Slope decomposition of a product of operators I'm trying to relate the slope decomposition of a product of linear operators to the slope decompositions with regard to each of the operators in the product. 
First I'll give some background, for which I'm following section 2.3 of Urban's Eigenvarietes for reductive groups.
If $L/\mathbb{Q}_p$ is a finite extension. say a polynomial $P(X)$ of degree $d$ has slope $\leq h$ if $P(0)$ is a unit in the ring of integers of $L$ and the roots of $P^*(X)=X^dP(1/X)$ in $\bar{\mathbb{Q}}_p$ have $p$-adic valuation less than $h$. 
Then if $M$ is a vector space over $L$ and $U$ is a continuous linear operator $M$, we say that $M$ has a slope $\leq h$  decomposition with respect to $U$, if we can write $M:=M_1 \oplus M_2$, where both $M_1,M_2$ are stable under the action of $U$ and we have:
(1) $M_1$ is finite dimensional over $L$.
(2) The polynomial $\det(1-X\cdot U)|M_1$ is of slope $\leq h$.
(3) For any polynomial $P$ of slope $\leq h$, the restriction of $P^*(U)$ to $M_2$ is an invertible endomorphism of $M_2$.
Now my question is that if I have $U=\prod_{i=1}^{n} U_i$, where $U,U_i$ are all linear operators on $M$. Then if I take an element that has slope $\leq h$ with respect to $U$, does it follow that it will have slope $\leq h$ with respect to all the $U_i$.
Or more generally is there a relation between the slope decomposition of with respect to $U$ and the slope decomposition with respect to the $U_i$.
Note: For the case I'm looking at I can actually take the operators to be compact operators, and my $M$ will be spaces of modular forms. But I don't know how much this helps.
 A: The answer to your exact question is clearly "no" even if $M$ is finite-dimensional. Any operator on a finite-dimensional space has a slope decomposition, and if $n = 2$ and $U_2 = U_1^{-1}$ then every element has slope $0$ for $U = U_1 U_2 = \operatorname{id}$, but that doesn't force every element to have slope $0$ for the $U_i$.
To restore some sanity, it might be best to assume that 


*

*$M$ is a Banach space,

*the $U_i$ are compact,

*every $U_i$ has operator norm $\le 1$,

*the $U_i$ commute with each other (this is really the key point).

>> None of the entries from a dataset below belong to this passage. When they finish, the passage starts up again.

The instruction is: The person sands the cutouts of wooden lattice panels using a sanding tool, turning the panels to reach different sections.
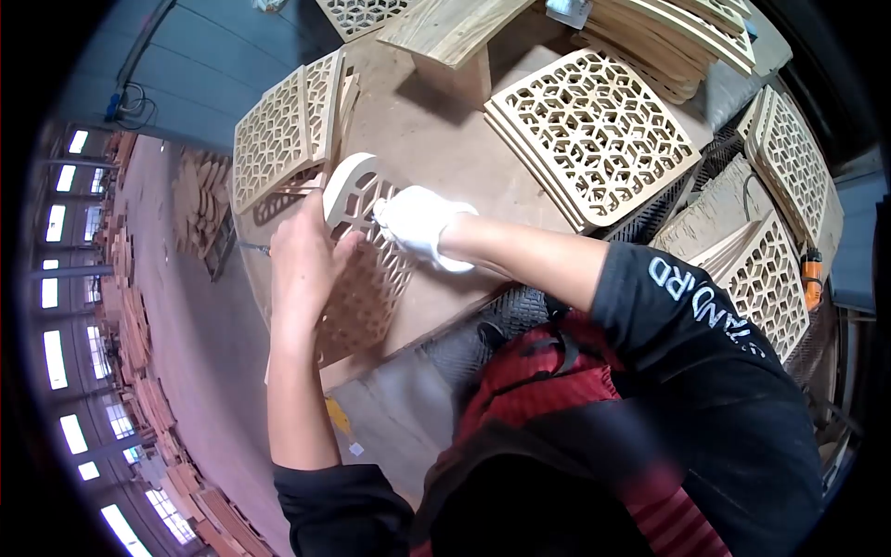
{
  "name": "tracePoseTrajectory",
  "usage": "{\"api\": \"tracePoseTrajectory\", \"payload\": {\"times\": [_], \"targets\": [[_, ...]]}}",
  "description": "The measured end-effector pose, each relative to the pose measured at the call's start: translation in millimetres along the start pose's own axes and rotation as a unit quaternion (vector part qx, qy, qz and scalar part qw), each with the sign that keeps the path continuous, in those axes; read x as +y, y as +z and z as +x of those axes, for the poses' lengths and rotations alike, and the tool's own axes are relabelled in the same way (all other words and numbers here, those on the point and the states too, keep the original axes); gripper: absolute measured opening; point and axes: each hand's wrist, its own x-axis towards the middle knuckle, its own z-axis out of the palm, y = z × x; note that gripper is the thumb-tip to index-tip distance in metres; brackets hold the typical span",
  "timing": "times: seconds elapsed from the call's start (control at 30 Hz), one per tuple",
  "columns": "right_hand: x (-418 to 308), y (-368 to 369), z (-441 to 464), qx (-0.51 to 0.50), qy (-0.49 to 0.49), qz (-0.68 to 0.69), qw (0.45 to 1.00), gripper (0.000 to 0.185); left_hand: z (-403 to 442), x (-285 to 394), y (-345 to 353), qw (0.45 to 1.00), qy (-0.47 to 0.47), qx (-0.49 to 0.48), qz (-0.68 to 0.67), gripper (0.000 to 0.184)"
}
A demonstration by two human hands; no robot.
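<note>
A wooden lattice panel with a rounded, pale edge stands tilted on the table in front of me. My left hand is bare and grips this panel along its left side, near the top, with the thumb over the face. In a white glove, my right hand is closed, its curled fingers against the panel's upper right part. Whatever those gloved fingers hold, if anything, is hidden.
Stacked lattice panels lie right of the brown table. More panels lean at the left and far right. A wooden stand is at the back; an orange tool is at the right.
</note>
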Motion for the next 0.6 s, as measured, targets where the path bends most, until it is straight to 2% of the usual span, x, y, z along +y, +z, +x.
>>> {"api": "tracePoseTrajectory", "payload": {"times": [0.07, 0.1, 0.13, 0.2, 0.27, 0.3, 0.4, 0.5, 0.6], "targets": [[-5, -9, -19, -0.035, 0.0, 0.012, 0.999, 0.045, 5, -10, 2, 1.0, 0.022, 0.017, 0.005, 0.037], [-12, -17, -38, -0.052, 0.016, -0.024, 0.998, 0.045, 5, -14, 2, 0.999, 0.032, 0.024, 0.008, 0.037], [-1, -17, -33, -0.05, -0.006, 0.0, 0.999, 0.049, 5, -14, 1, 0.999, 0.037, 0.033, 0.007, 0.036], [-2, -20, -31, -0.054, -0.009, -0.043, 0.998, 0.048, 3, -6, 3, 0.998, 0.049, 0.047, 0.001, 0.036], [-7, -11, -12, -0.021, -0.001, -0.015, 1.0, 0.046, -1, 11, -3, 1.0, -0.017, 0.002, 0.02, 0.036], [-14, -13, -7, -0.042, -0.014, -0.119, 0.992, 0.045, -1, 16, -5, 0.998, -0.05, -0.017, 0.03, 0.036], [-6, -9, -14, -0.039, -0.021, -0.069, 0.997, 0.047, 3, -1, -1, 1.0, 0.001, 0.0, -0.001, 0.036], [3, -18, -17, -0.051, -0.091, -0.188, 0.977, 0.05, 7, -8, 0, 1.0, 0.008, 0.004, -0.008, 0.036], [-2, -16, -12, -0.054, -0.055, -0.101, 0.992, 0.047, 3, 4, -2, 1.0, -0.021, -0.002, -0.016, 0.036]]}}
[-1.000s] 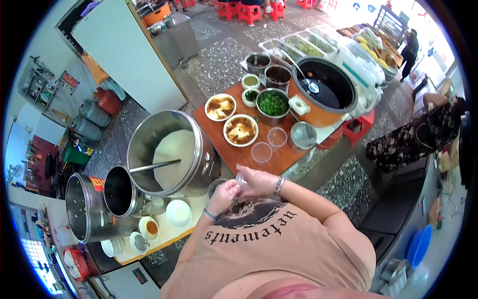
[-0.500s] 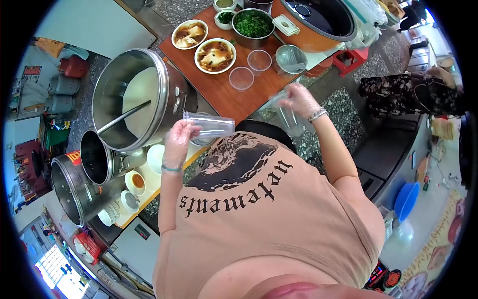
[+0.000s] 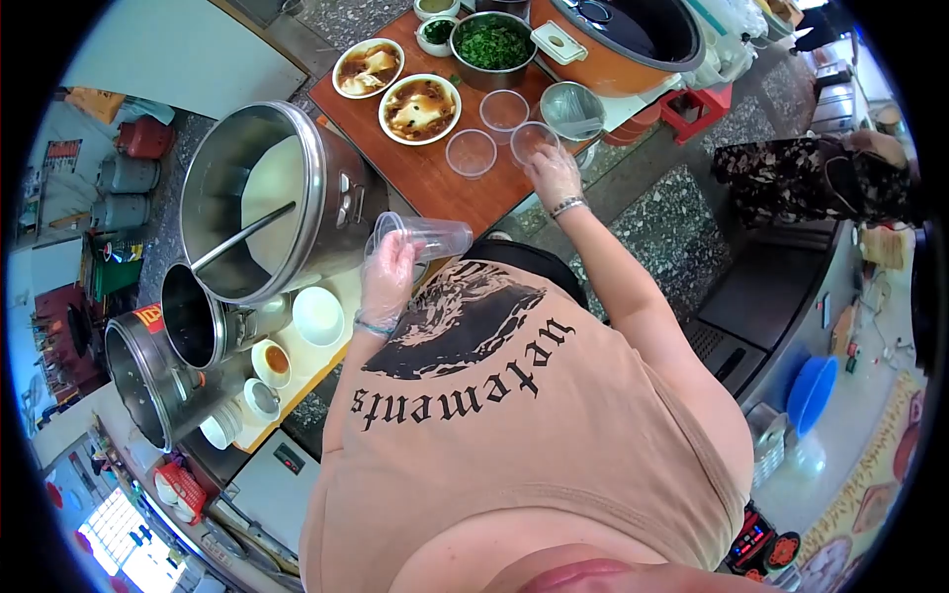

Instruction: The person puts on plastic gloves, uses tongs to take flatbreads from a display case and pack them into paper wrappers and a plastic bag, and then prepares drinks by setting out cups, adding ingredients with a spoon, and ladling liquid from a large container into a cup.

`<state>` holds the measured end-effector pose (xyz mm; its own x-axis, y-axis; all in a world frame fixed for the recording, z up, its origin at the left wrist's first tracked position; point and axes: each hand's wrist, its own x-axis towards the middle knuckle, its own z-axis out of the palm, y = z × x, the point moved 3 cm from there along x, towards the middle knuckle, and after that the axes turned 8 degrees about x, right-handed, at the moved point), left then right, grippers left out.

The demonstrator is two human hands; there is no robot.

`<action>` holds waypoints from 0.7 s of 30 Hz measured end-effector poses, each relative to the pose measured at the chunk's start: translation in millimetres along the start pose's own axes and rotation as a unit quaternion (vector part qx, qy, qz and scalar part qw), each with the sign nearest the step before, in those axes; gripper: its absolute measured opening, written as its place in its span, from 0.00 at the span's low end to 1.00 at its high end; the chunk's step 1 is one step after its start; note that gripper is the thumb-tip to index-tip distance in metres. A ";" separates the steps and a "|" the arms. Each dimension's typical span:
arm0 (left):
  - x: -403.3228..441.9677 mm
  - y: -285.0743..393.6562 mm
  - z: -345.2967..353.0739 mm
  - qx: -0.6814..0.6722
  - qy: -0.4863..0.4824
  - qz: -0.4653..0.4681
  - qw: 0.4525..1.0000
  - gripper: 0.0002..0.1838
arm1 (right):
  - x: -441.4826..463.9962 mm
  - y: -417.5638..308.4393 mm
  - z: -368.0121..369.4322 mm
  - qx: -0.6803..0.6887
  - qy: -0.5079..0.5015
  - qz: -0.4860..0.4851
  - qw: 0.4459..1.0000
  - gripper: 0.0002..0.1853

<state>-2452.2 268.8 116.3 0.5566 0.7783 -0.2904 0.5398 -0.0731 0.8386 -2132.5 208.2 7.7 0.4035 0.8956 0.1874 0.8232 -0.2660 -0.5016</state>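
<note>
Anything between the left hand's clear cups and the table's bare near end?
Nothing visible stands between the clear cups in the left hand and the bare near end of the brown table.

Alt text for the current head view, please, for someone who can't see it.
The person's left hand holds clear plastic cups; the right hand touches another cup on a brown table, near two bowls of food and a large steel pot.
</note>
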 end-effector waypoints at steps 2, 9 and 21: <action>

Then $M$ has a "slope $\le (h_1, \dots, h_n)$ decomposition for $(U_1, \dots, U_n)$" for any $h_i \ge 0$; and there are easy containments
$$M^{\le h} \subseteq M^{\le (h_1, \dots, h_n)} \subseteq M^{\le H} $$
where $H = \sum h_i$ and $h = \min h_i$. But both of these will be strict in general.
It's probably best to think about this in the case $n = 2$, where you can visualize the slopes of simultaneous eigenspaces (or generalized eigenspaces) for $U_1$ and $U_2$ as points in $(\mathbf{R}_{\ge 0})^2$, and imposing a small-slope condition for $U_1$, $U_2$, or $U$ amounts to chopping off at a horizontal, vertical, or diagonal line. 
(Compare Emerton's "Jacquet modules I" paper, where he has a commutative monoid of operators acting, corresponding to some torus in a reductive group, and he defines slopes as living in the character group of that torus tensored with $\mathbf{R}$ -- I suspect this may be somewhat related to the examples you have in mind.)